Saint Oma
Croire en l'idée pour la voir se matérialiser à travers le dessin
Ceci est une introduction : saint oma street art.
“Tout ce que l’on peut croire ou penser va forcément orchestrer un devenir qui est à la mesure de ce que l’on pense et de ce que l’on croit.”
parcours
Comment es-tu devenu artiste ?
D’une certaine façon cela découle naturellement de soi sans qu’il faille se dire précisément « Je suis artiste ». C’est une sensibilité que l’on développe et dans mon cas je pense qu’il s’agissait d’une nécessité de s’exprimer. Être artiste, c’est avoir le besoin de dire quelque chose, et donc de trouver une forme pour pouvoir le faire. Cette écriture artistique développée il y a six ans s’est constituée il y a une vingtaine d’années en me confrontant au monde professionnel et à un métier qui ne me permettait pas d’exploiter ce que j’avais à raconter. J’ai passé quinze ans à faire des piges en tant qu’illustrateur et animateur, des choses très créatives mais hors-propos, avant que ce petit personnage entre en scène et que je comprenne que je pouvais le porter, car il s’agissait d’un avatar exprimant à la fois une forme et un fond.

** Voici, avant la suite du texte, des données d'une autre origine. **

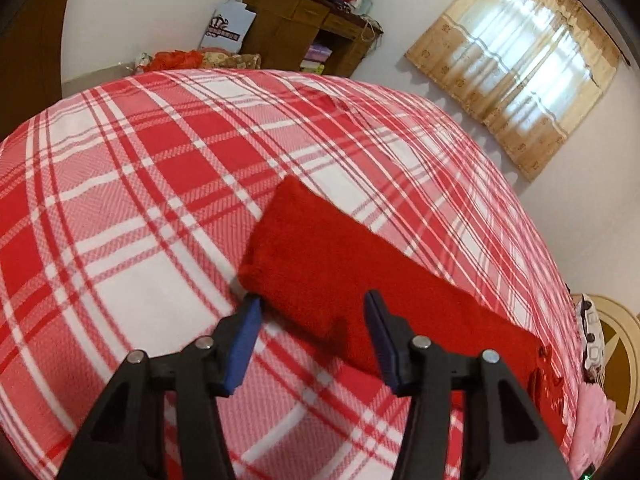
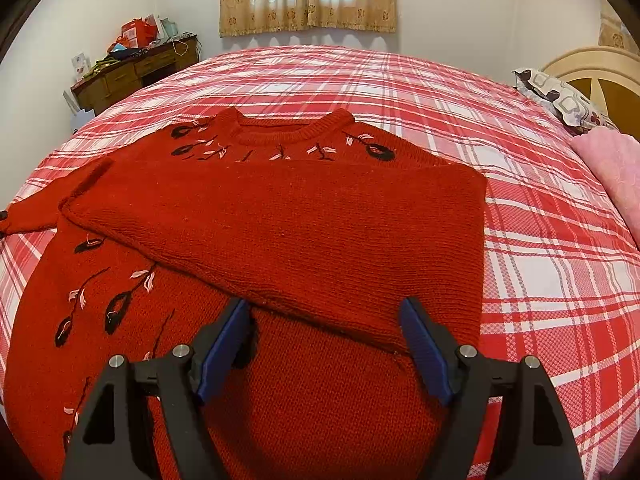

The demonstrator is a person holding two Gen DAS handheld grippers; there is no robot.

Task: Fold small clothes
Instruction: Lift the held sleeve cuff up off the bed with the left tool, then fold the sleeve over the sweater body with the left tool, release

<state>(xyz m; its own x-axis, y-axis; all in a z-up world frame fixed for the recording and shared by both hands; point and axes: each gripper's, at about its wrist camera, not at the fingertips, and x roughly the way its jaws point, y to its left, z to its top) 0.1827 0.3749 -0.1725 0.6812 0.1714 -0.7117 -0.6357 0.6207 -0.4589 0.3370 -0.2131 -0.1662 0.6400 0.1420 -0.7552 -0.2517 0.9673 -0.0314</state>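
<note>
A red knit sweater (image 2: 132,288) with black and pink embroidery lies flat on the plaid bed (image 2: 560,260), neck towards the window. One sleeve (image 2: 320,220) is folded across its chest. My right gripper (image 2: 324,320) hovers open over that sleeve's near edge, and its pads touch nothing. The other sleeve (image 1: 320,264) stretches out straight on the bed (image 1: 140,200). My left gripper (image 1: 314,304) stands open astride this sleeve's cuff end. Its left fingertip is at the cuff corner and its right finger is over the cloth. The cloth lies flat and unpinched.
A wooden desk (image 1: 304,28) piled with boxes and bags stands against the far wall. A curtained window (image 1: 520,72) is behind the bed. A patterned pillow (image 2: 560,100), a pink blanket (image 2: 612,172) and a cream headboard (image 2: 592,68) lie at the right end.
</note>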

ET LE DESSIN NACQUIT DE L’IDEE
Pourrais-tu revenir sur l’importance de l’idée dans ton travail, à laquelle ce personnage sans expression ni visage donne littéralement corps ?
Ce personnage est au service de l’idée. Cette écriture était déjà présente il y a vingt ans dans mes carnets mais il y six ans est apparu au centre de mon travail ce besoin de dire, qui s’est mis à occuper une place prépondérante dans ma pratique artistique, se développant naturellement à travers cet avatar très simple et épuré qui m’aide à synthétiser. Je me suis alors mis à exploiter ce qui m’avait toujours interpellé, choqué ou questionné, dans une mise en scène de la condition humaine. Le titre confère toujours au dessin d’idées un décalage, un jeu de mot ouvrant à l’interprétation de chacun. C’est cela qui me plaît avant tout dans cette forme de création. La perception des autres fera parfois écho à la pensée de départ, l’enrichissant et m’éclairant aussi sur ce que j’ai voulu dire. Cette circulation au travers de l’interprétation de la proposition m’intéresse et constitue la dynamique de mon dessin.

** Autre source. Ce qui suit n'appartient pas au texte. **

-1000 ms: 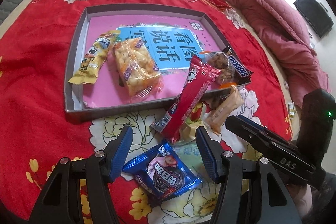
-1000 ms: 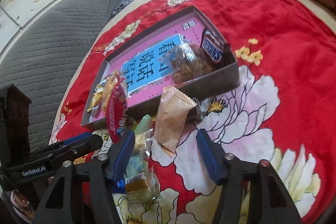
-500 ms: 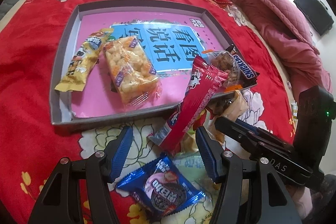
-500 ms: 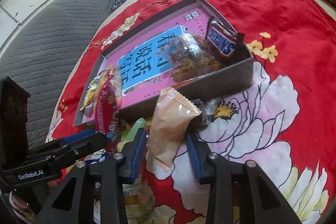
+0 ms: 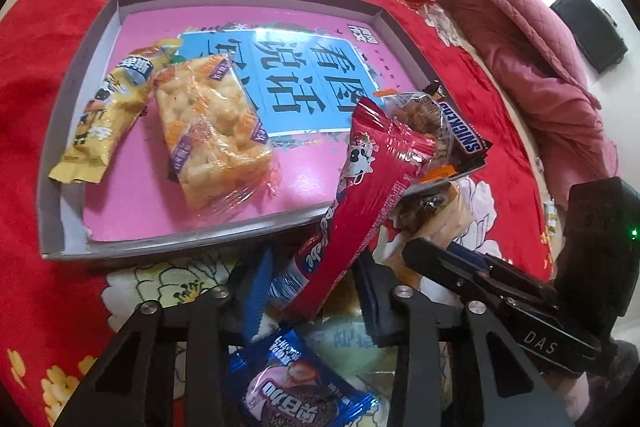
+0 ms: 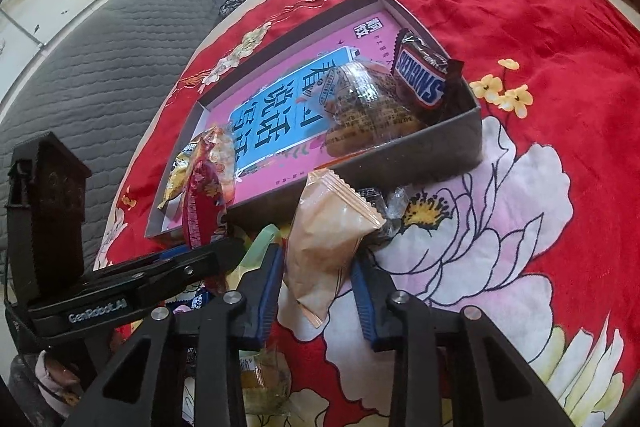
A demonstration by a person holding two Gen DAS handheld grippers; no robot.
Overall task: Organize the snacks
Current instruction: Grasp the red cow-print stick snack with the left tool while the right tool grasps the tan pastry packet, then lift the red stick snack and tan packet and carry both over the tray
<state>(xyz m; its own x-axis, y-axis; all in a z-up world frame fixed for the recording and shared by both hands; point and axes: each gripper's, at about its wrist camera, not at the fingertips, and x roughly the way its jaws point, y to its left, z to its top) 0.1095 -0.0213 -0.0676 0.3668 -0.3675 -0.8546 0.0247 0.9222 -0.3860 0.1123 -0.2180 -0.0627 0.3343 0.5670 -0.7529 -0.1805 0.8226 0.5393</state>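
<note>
A: Where's the red snack stick (image 5: 366, 187)?
B: Btwn the blue pads of the left gripper (image 5: 316, 291). Its lower end sits in the narrowed jaws, the upper end tilts up and over the near wall of the grey box (image 5: 76, 75). Looks clamped, but I can't tell for sure that the pads press on it.

A: And the right gripper (image 6: 318, 291)?
B: Jaws narrow, either side of the tan pouch (image 6: 328, 235). Pads sit at the pouch's lower part; firm grip or not, can't tell. The pouch stands tilted just outside the box's near wall, w/ a small dark wrapped candy (image 6: 382, 203) beside it.

A: What's in the box?
B: Pink and blue printed floor. At the left end a yellow packet (image 5: 106, 111) and a clear-wrapped rice cracker (image 5: 212, 131), touching. In the right corner a Snickers bar (image 6: 422, 77) leans on the wall, next to a clear bag of brown biscuits (image 6: 368, 115).

A: Outside it?
B: A blue cookie packet (image 5: 296, 383) lies under the left gripper, w/ a pale green packet (image 6: 260, 243) btwn the two grippers. All of it on a red floral cloth (image 6: 560, 27). A pink quilt (image 5: 500, 27) is bunched up well beyond the box.
</note>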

Ton trait a une dimension organique donnant l’impression que tous les éléments qui composent l’image sont issus d’un même ensemble. Cela renvoie aussi à une recherche de la simplicité.

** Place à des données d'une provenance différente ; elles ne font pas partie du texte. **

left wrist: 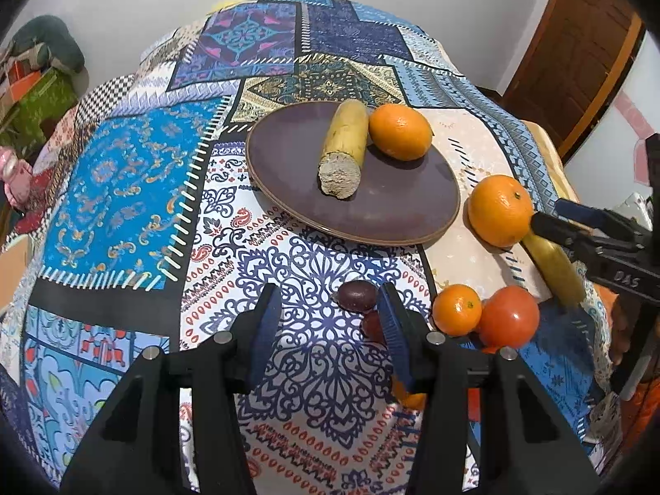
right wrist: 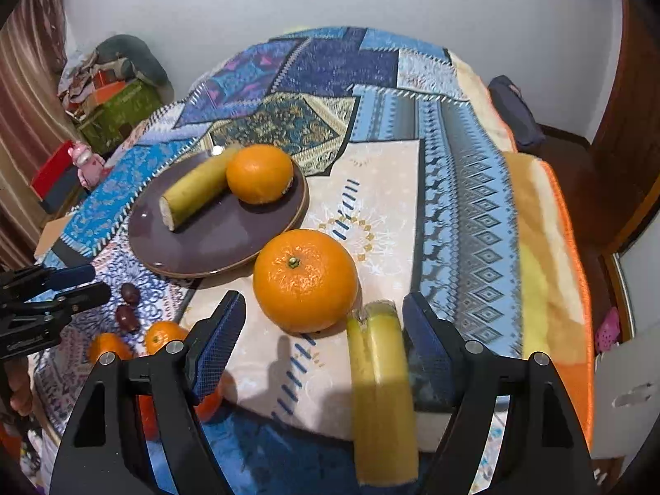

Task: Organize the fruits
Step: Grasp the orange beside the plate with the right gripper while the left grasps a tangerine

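A dark purple plate (left wrist: pixel 288 173) (right wrist: pixel 214 243) holds a banana piece (left wrist: pixel 344 150) (right wrist: pixel 194 196) and an orange (left wrist: pixel 400 132) (right wrist: pixel 260 173). A large orange (left wrist: pixel 499 210) (right wrist: pixel 305 280) lies on the cloth right of the plate, with a second banana piece (left wrist: pixel 555 272) (right wrist: pixel 381 387) beside it. My right gripper (right wrist: pixel 324 330) is open, the banana piece against its right finger. My left gripper (left wrist: pixel 328 313) is open over the cloth, next to two dark dates (left wrist: pixel 357 295) (right wrist: pixel 130 293). A small mandarin (left wrist: pixel 456 309) (right wrist: pixel 165 336) and a tomato (left wrist: pixel 509 315) lie right of it.
The round table wears a patterned patchwork cloth (left wrist: pixel 123 189) (right wrist: pixel 466 189). Another small orange fruit (right wrist: pixel 108 346) lies near the front. Boxes and clutter (right wrist: pixel 111 99) stand by the wall at left. A wooden door (left wrist: pixel 577 53) is at right.
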A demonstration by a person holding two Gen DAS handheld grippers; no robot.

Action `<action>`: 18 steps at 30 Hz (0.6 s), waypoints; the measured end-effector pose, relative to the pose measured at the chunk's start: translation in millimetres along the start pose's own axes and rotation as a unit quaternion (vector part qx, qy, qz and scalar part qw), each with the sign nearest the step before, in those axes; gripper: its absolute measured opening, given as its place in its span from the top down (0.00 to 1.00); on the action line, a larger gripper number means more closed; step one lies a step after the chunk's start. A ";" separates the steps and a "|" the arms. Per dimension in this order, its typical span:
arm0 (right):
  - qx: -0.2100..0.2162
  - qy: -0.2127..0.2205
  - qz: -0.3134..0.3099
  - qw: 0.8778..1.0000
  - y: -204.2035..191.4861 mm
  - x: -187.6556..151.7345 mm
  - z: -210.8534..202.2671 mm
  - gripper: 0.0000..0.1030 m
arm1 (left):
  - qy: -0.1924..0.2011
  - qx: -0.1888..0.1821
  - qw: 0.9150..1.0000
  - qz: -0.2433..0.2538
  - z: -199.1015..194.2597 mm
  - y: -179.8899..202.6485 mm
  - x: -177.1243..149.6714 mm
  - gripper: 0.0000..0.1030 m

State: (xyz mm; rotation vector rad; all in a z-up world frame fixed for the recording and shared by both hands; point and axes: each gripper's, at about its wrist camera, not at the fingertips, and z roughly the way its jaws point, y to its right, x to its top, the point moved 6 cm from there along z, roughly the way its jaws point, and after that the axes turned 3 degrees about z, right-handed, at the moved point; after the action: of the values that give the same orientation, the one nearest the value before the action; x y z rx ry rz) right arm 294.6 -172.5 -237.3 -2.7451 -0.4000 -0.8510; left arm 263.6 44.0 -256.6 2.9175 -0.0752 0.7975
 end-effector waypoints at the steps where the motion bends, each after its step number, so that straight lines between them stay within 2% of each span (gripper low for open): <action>1: 0.001 -0.002 -0.002 1.000 -1.0 -0.2 3.4 0.26 | 0.000 -0.001 1.000 -0.003 1.4 -0.7 1.1 0.53; 10: -0.007 -0.029 -0.035 0.999 -10.7 3.7 40.6 0.27 | -0.004 -0.005 1.000 -0.008 4.0 -1.8 1.8 0.53; 11: -0.001 -0.029 -0.037 0.999 -12.4 3.7 40.4 0.34 | -0.003 -0.006 1.000 -0.007 2.3 -0.8 1.5 0.52; 18: 0.018 -0.025 -0.035 0.999 -15.1 -10.4 18.9 0.35 | 0.009 -0.022 1.000 0.003 -17.1 16.0 -4.5 0.48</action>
State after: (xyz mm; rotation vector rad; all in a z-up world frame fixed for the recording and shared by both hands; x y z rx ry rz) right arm 291.1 -154.6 -256.4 -2.7390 -0.5180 -0.7852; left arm 250.0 30.3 -242.7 2.8698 -0.0978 0.8114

Cela m’évoque ma façon de procéder : je me considère un peu comme une éponge, absorbant les choses qui passent en moi pour les digérer et les recomposer à ma manière. Il n’y a pas d’idées neuves dans ce que je propose, mais plutôt une manière de jouer avec, de les transformer en une nouvelle interprétation. Le dessin représente ainsi une synthèse : ce n’est pas une proposition plastique au sens technique, car c’est l’épure qui permettra à l’idée d’être recevable immédiatement à travers une scène, instantané d’un moment non figé, ayant un avant et un après. Cette forme d’écriture va à rebours de l’illustration. Auparavant j’étais frustré car mes dessins fouillés ne portaient pas de propos : en montrant ces dessins d’idées les gens ont bien réagi, et j’ai compris qu’il y avait là quelque chose d’intéressant. S’ils étaient un peu trash, j’essaie désormais de les faire évoluer vers une dimension positive ou susceptible de nous questionner pour construire quelque chose de nouveau. Je ne voulais pas être dans la simple revendication qui clame que « le monde est pourri ». On peut faire ce constat mais que dit-on avec ?
Ton travail évoque un sentiment d’intranquillité : cette recherche permanente est visible, les questionnements émanant littéralement du dessin.
Trouver des idées est un jeu qui passe par la forme. Si parfois elles viennent d’elles-mêmes et de mes observations, elles naissent le plus souvent du dessin, du fait de poser un personnage en action qui porte en lui une histoire et une pensée. Je me laisse conduire sans savoir où je vais, sans savoir ce qu’il raconte : il y a une dimension ludique, et le dessin doit aussi me surprendre ou m’amuser. C’est souvent lorsqu’il s’achève que je réalise qu’elle en a été l’idée directrice. Le personnage conduit mon questionnement à travers cette forme synthétique, bien que j’aie toujours voulu expérimenter d’autres écritures. Il m’arrive ainsi parfois d’être davantage dans le ressenti. Le dessin est pour moi comme un miroir, un va et vient entre la forme et l’esprit, et certaines idées tombent parfois comme si j’étais simple vecteur d’une chose que je recevais et devais retranscrire.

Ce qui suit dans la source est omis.